Hola a toda la comunidad, soy Nuevo en este foro y créanme tengo gran interés por ser parte activa de este.
He estado buscando en este foro una manera de conectar mi scanner paralelo a mi PC portátil (no tiene puerto paralelo) pero lo q encuentro es tan solo una referencia de búsqueda  sobre un articulo a comprar, la verdad he buscado por toda parte dicho adaptador o conversor pero nada, en  ningún lado lo encuentro solo en una tienda lo había pero por su valor me salía mas cómodo comprar un nuevo scanner.  Sé que existe el diagrama de diseño de este conversor de paralelo (scanner) a USB, pero no lo encuentro así q si alguien sabe donde lo puedo conseguir le agradecería  enormemente.
Gracias a todos y esperen próximamente mis aportes.
Éxitos.


----------



## heli (Feb 13, 2007)

Probablemente no exista.

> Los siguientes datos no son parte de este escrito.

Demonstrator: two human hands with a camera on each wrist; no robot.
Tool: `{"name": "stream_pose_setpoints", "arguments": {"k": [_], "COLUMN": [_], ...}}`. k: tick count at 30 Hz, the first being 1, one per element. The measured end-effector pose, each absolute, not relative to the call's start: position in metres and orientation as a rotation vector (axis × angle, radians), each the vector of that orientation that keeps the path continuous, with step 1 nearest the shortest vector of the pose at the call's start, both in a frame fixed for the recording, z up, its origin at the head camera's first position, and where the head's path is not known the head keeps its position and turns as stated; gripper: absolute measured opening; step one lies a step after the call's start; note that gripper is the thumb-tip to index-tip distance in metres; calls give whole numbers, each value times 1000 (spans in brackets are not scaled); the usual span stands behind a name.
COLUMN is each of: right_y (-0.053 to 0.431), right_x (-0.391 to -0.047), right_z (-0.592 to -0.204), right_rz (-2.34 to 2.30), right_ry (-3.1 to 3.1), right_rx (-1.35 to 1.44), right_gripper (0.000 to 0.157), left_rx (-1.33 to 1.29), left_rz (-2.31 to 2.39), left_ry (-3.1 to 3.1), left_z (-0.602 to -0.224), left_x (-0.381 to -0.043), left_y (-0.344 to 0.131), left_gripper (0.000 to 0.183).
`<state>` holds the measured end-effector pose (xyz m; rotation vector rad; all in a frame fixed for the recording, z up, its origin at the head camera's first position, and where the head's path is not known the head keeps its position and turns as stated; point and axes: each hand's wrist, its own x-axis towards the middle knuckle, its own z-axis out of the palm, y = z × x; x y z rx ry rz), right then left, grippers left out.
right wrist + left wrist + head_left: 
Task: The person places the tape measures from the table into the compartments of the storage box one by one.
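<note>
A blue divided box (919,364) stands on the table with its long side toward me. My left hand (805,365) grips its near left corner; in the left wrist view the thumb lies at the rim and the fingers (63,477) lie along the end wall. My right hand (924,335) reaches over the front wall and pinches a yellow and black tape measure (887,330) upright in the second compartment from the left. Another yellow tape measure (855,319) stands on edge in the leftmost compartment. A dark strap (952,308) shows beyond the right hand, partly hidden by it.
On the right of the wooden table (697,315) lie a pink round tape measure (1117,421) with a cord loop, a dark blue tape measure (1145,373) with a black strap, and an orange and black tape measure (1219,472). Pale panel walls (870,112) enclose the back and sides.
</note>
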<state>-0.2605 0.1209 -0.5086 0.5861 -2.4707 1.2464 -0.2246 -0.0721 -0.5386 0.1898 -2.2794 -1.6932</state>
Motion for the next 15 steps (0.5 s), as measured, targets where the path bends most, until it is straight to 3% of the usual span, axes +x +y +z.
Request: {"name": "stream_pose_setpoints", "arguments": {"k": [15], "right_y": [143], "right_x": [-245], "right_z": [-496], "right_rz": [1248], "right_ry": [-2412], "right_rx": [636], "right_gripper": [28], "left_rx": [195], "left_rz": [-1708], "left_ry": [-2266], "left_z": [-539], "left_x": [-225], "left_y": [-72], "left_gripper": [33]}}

Los escáner paralelo NO utilizan el mismo protocolo que las impresoras, por lo que tiene que ser un convertidor ESPECIAL para escaner. 
Yo he usado convertidores USB a puerto de impresora de la casa ATEN, pero están preparados para conectar una impresora, conector centronics 36 pines, y tú necesitas uno para cannon 25 pines. Podrías probar a cambiar el conector (soldar y desoldar solo si tienes experiencia en electrónica) pero no es seguro que funcione. 
Comprar un escáner nuevo SI que funcionará, pero es más caro...


----------



## Vicm@x (Feb 13, 2007)

Por fin una respuesta clara y concisa... Gracias por sacarme de la ignorancia.
Éxitos!


----------